Trinity College, Cambridge, MS R.3.14 fol. 1v; 14th century; image of ploughing from William Langland’s Piers Plowman.  Unlike most contemporary images of peasants which portrayed their subjects as grotesque, the faces and disposition of these are pleasant and wholesome.

 Within the Z-text of Piers Plowman, found in MS Bodley 851, we can find an inscription which identifies the manuscript as the property of Brother John Wells, a Monk of Ramsey. We have a likely candidate for the identity of this John Wells, namely, an Oxford scholar and opponent of Wyclif. To add another layer of intrigue, Wells is also the satirized subject of a pro-Wycliffite macaronic verse published on a broadside in 1382 which appears to refer to Piers Plowman (see Kerby-Fulton, “Confronting the Poet-Scribe Binary,” 498-499).  What is an active opponent of Wyclif doing with a manuscript of Piers Plowman included in his personal anthology?

MS Bodleian 851, fol. 124r; England, 15th century. This image is from the sole manuscript of the Z- text.
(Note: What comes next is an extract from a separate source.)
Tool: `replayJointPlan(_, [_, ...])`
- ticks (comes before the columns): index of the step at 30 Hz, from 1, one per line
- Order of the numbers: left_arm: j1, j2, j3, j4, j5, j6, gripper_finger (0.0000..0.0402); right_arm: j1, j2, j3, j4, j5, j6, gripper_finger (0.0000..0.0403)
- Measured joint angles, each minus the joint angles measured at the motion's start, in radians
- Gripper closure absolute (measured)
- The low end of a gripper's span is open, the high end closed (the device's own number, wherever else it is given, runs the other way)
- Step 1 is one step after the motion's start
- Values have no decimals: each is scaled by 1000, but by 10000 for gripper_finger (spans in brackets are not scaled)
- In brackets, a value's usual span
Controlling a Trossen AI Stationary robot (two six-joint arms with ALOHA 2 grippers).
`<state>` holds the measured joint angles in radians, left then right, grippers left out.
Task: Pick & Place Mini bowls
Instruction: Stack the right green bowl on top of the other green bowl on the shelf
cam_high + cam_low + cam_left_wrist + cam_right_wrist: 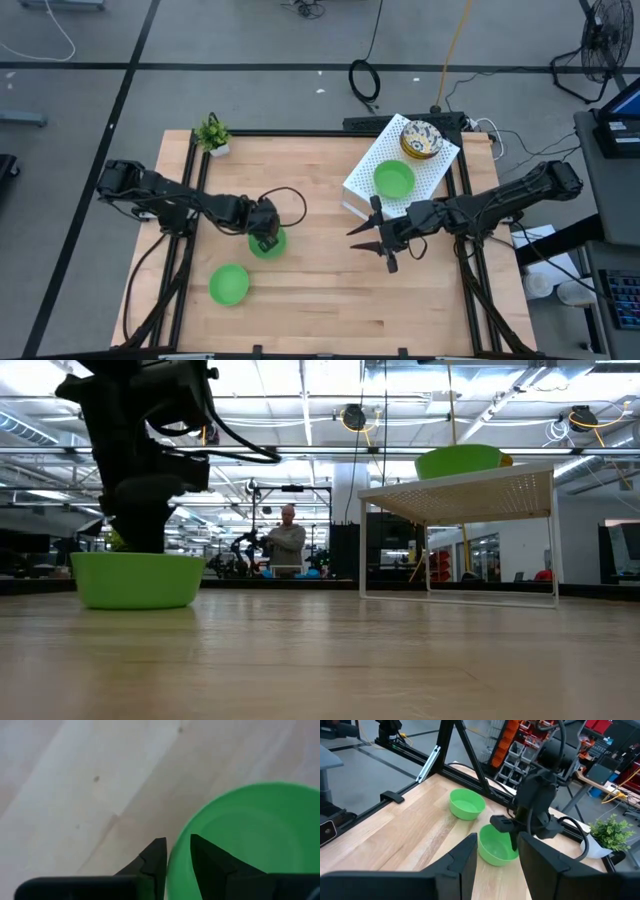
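My left gripper [265,238] is shut on the rim of a bright green mini bowl [268,245] near the table's middle. That bowl shows in the low view [135,580] with its base on the wood. A second green bowl [229,284] rests on the table nearer the front left. A third green bowl [394,179] and a floral cream bowl [421,140] sit on a white perforated rack [437,170]. My right gripper [375,238] is open and empty, right of centre, pointing toward the left arm. Other floral bowls do not show. My left gripper has the green bowl's rim [176,865] between its fingers, one finger [210,865] inside the bowl and one [154,861] outside. The fingers come from above, pointing down. The bowl sits upright with its base on the table [135,605].
A small potted plant [212,134] stands at the far left corner. The white rack takes up the far right part of the table, standing on thin legs [362,545]. Bare wood [330,300] lies between the arms and toward the near edge. A person [287,540] stands far behind the table.
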<state>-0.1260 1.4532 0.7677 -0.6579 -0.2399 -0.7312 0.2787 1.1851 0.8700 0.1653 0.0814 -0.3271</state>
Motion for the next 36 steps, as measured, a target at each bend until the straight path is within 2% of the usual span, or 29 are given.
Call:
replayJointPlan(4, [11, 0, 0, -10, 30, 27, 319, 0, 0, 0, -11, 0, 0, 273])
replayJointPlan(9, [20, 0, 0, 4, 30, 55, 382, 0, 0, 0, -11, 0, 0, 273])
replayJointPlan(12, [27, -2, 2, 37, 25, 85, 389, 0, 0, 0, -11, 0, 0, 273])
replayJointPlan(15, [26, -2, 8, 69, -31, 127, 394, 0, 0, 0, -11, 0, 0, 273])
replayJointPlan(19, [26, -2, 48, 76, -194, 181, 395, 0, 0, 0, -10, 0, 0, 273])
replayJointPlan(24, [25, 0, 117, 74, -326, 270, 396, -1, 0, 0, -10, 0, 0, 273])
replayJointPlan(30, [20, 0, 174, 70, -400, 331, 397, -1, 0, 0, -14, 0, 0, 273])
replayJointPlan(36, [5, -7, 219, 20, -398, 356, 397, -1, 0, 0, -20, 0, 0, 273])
In fact, recent scholarship has pointed to the author of the Z-text as an enthusiastic imitator of Langland rather than Langland himself. Significantly, the Z-text contains several passages portraying very orthodox views on the sacraments which are less prominent in other versions of Piers Plowman. For example, in a very orthodox move, the Z-text uniquely contains these lines highlighting the importance of the mass and the Eucharist:

[God’s word] maketh the messe ant the masse that men vnderfongeth / For Godus body ant ys blod, buyrnes to saue
(Passus Quintus, ll.37-38).

Lines such as these may point to the creator of the Z-text as one who greatly admired Langland’s work, but who sought to add moments into the text which reinforce the orthodox view of the centrality of sacraments in the medieval church.   Analyzing moments such as these may bring us closer in solving this medieval who-done-it, and I hope to explore this issue in future work.

Maj-Britt Frenze
PhD Candidate
Medieval Institute
University of Notre Dame

Works for Further Reading:

Fuller, Karrie. “The Craft Of The ‘Z-Maker’: Reading The Z Text’s Unique Lines In Context.”    The Yearbook of Langland Studies 27 (2013): 15–43.
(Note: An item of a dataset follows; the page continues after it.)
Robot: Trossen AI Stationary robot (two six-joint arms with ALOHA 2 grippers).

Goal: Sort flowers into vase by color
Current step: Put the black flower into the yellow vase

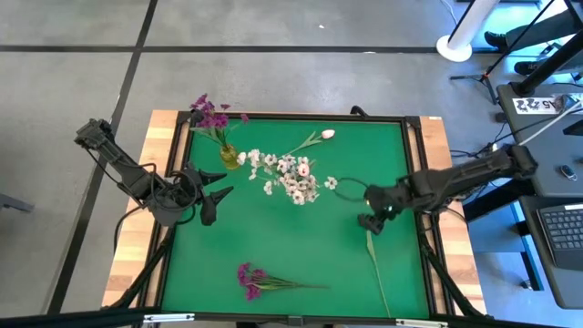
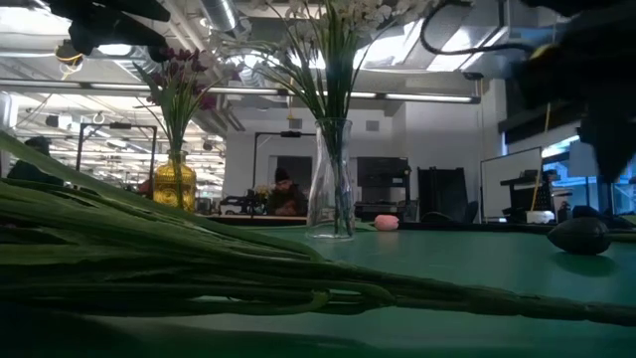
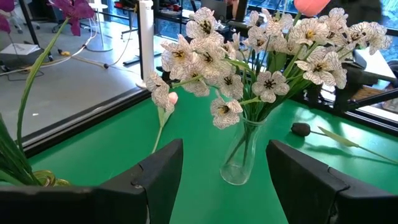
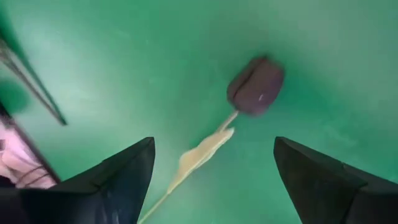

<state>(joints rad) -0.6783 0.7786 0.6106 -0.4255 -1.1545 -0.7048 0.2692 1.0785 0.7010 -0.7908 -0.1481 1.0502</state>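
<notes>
1. From above, two vases stand on the green table (image 1: 301,264). A yellow vase (image 1: 228,156) near the far left corner holds purple flowers (image 1: 210,113). A clear vase near the middle holds white flowers (image 1: 290,177). One pink bud stem (image 1: 314,139) lies flat behind the white ones. One purple stem (image 1: 260,281) lies flat near the front edge. One stem with a dark tip (image 1: 377,262) lies at the right. The left gripper (image 1: 217,202) sits at the left side with its fingers apart, holding nothing. The right gripper (image 1: 372,223) hangs just over the dark tip, fingers apart, holding nothing.

2. From table height, the yellow vase (image 2: 175,183) and the clear vase (image 2: 332,179) stand upright. Green stems (image 2: 199,264) lie close in front. A person (image 2: 283,194) sits far behind the table.

3. The left wrist camera faces the clear vase (image 3: 239,155), full of white flowers (image 3: 261,59).

4. The right wrist camera looks down at the dark tip (image 4: 256,86), which lies between the two spread fingers (image 4: 118,174).
</notes>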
Kerby-Fulton, Kathryn. “Confronting the Scribe-Poet Binary: The Z Text, Writing Office     Redaction, and the Oxford Reading Circles.” In New Directions in Medieval Manuscript Studies and Reading Practices: Essays in Honor of Derek Pearsall, edited by Kathryn Kerby-Fulton, John J. Thompson, and Sarah Baechle, 489–515. Notre Dame: University of Notre Dame Press, 2014.

Kerby-Fulton, Kathryn. “Piers Plowman.” In The Cambridge History of Medieval English Literature, edited by David Wallace. Cambridge ; New York: Cambridge University Press, 1999.

Rigg, A.G. and Charlottes Brewer, Ed. Piers Plowman: The Z Version. Toronto: PIMS, 1983.